Advances In the Study of Hypoxia Inducible Factors and Prognosis of Hepatocellular Carcinoma Development

  • Weichen Si *

School of Acupuncture-Moxibustion and Tuina, Shanghai University of Traditional Chinese Medicine, No. 1200, Cailun Road, Pudong New Area, Shanghai 201203, China.

*Corresponding Author: Weichen Si. School of Acupuncture-Moxibustion and Tuina, Shanghai University of Traditional Chinese Medicine, No. 1200, Cailun Road, Pudong New Area, Shanghai 201203, China.

Citation: Weichen Si (2023). Advances In the Study of Hypoxia Inducible Factors and Prognosis of Hepatocellular Carcinoma Development. J Clinical Research and Reports, 13(1); DOI:10.31579/2690-1919/290

Copyright: © 2023 Weichen Si. This is an open access article distributed under the Creative Commons Attribution License, which permits unrestricted use, distribution, and reproduction in any medium, provided the original work is properly cited.

Received: 30 November 2022 | Accepted: 07 December 2022 | Published: 23 January 2023

Keywords: hypoxia inducible factor; hypoxia; hepatocellular tumour

Abstract

Hypoxia-inducible factors (HIF) plays a major role in the regulation of hypoxia. It occurs not only under normal physiological conditions but also under pathological conditions such as some inflammatory reactions and tumor diseases. Studies have shown that the mechanisms of hepatocarcinogenesis include cellular molecules signaling pathways and gene levels in which Hypoxia-inducible factors play an important role. At present, surgical resection liver transplantation and chemotherapy are still the main treatment methods in the clinical treatment of patients with liver cancer but conventional chemotherapy drugs have toxic side effects on human body and the prognosis is poor. HIF is not only involved in reducing the efficacy of radiotherapy chemotherapy and targeted therapy but also closely related to angiogenesis and immune escape. In this article, we will focus on the Hypoxia-inducible factors of liver cancer and discuss its relationship with the development and prognosis of liver cancer and provide new ideas for the precise treatment of malignant liver tumors.

Introduction

Hypoxia is a key hallmark of solid tumors, involving enhanced cell survival, angiogenesis, glycolytic metabolism, and metastasis, and solid tumors often contain regions that suffer from acute or chronic hypoxia, but with varying severity in patients within and between tumor types [1]. Although prolonged and severe hypoxia is disadvantageous, cancer cells can survive and proliferate in this environment after adapting to the hypoxic microenvironment. Because the structural and functional abnormalities of tumor vasculature promote the development of tumor hypoxia, cancer improves its ability to grow in oxygen demand [2] by constantly adapting to the cancer vasculature. Hypoxia-inducible factor-1 (HIF-1) is present in mammalian cells cultured under hypoxic conditions and is required for enhancer-mediated transcriptional activation of the erythropoietin gene in hypoxic cells. Both subunits of HIF-1 are PAS domain-containing basic-helix-loop-helix proteins, defined by its presence in the Per and Sim proteins of Drosophila and the Arnt and AHR proteins of mammals. HIF-LCA is most closely related to SIM1, and HIF-1.3 is a series of Arnt gene products that can heterodimerize with HIF-1a or AHR. HIF-BX and HIF-113 (Arnt) RNA and protein levels were induced in cells exposed to 1% oxygen and rapidly declined after cells returned to 20% oxygen, consistent with a role for HIF-1 as a mediator of the hypoxic transcriptional response [3].
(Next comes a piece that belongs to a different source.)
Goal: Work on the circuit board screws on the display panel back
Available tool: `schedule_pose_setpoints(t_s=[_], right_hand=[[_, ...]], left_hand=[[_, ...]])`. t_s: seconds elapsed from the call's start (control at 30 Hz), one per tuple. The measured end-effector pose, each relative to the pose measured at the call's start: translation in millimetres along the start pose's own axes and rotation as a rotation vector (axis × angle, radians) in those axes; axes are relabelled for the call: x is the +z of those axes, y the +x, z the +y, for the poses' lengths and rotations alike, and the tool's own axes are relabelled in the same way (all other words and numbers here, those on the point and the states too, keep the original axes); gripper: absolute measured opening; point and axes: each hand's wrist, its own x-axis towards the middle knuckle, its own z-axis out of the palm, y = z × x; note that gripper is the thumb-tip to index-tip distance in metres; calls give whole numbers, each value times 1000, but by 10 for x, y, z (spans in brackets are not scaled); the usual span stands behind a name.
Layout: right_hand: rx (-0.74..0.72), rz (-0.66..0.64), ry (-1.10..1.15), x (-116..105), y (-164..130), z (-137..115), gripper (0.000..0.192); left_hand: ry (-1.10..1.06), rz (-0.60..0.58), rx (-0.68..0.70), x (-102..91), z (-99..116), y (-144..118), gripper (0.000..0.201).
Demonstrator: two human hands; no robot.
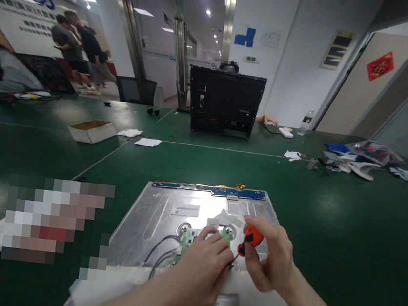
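Observation:
A flat metal display panel [132, 233] lies on the table, with a narrow blue circuit strip [243, 193] along its far edge. On its middle sits a green circuit board [187, 237], with dark cables [158, 244] leading off to the left. My left hand [208, 259] is closed over the board's right part with its fingers curled down; what its fingertips hold is hidden. An orange and black screwdriver [254, 237] is gripped in my right hand [271, 259]. Its thin shaft slants down to the left, beside my left fingers.
Beyond the panel stands a black monitor-like unit [226, 101], with another person's hand [267, 119] beside it. A cardboard box [92, 132] and papers [148, 142] lie at left. Tools and bags [373, 152] and a bottle [305, 123] are at right. A blurred patch [52, 219] covers the near left.

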Motion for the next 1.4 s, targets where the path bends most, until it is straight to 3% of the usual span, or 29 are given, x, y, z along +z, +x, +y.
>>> schedule_pose_setpoints(t_s=[0.33, 0.73, 1.13, 1.4], right_hand=[[-25, 35, -111, 10, 14, -6, 30], [7, -17, 25, -26, 5, -11, 47], [-15, 46, -98, 14, 27, -15, 30], [-30, 10, 4, -22, 13, -15, 41]], left_hand=[[-24, 30, -4, 0, 5, -7, 18], [11, -8, 8, -18, 5, 2, 11], [-10, 45, -6, 18, 9, -8, 15], [0, 14, 7, -18, 8, 0, 10]])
Hepatocellular carcinoma (HCC) is the most common primary liver cancer and the third leading cause of cancer-related death worldwide. According to the American Cancer Society (ACS) 2020 statistics, the 5-year survival rate of HCC patients is 18%. Compared with the past, the growth rate of its case fatality rate has declined in both male and female patients [4]. At present, surgical resection, liver transplantation and chemotherapy are still the main methods of clinical treatment for patients with liver cancer [5], but conventional chemotherapy drugs have toxic side effects on human body and poor prognosis. HIF is not only involved in reducing the efficacy of radiotherapy, chemotherapy and targeted therapy, but also closely related to angiogenesis and immune escape. Therefore, the translational therapy targeting HIF may provide a new idea for the precise treatment of malignant tumors. Hypoxia leads to cellular responses that improve oxygenation and viability by inducing angiogenesis, increasing glycolysis, and changing metabolism by upregulating genes involved in cell survival/apoptosis [6]. Under hypoxic conditions, the driver factor HIF can regulate the expression of downstream genes through a variety of mechanisms, promoting tumor cell proliferation, tumor angiogenesis, EMT, and immune escape. Furthermore, it makes tumor cells more tolerant to hypoxic microenvironment and acquire stronger proliferation, metastasis and invasion ability [7].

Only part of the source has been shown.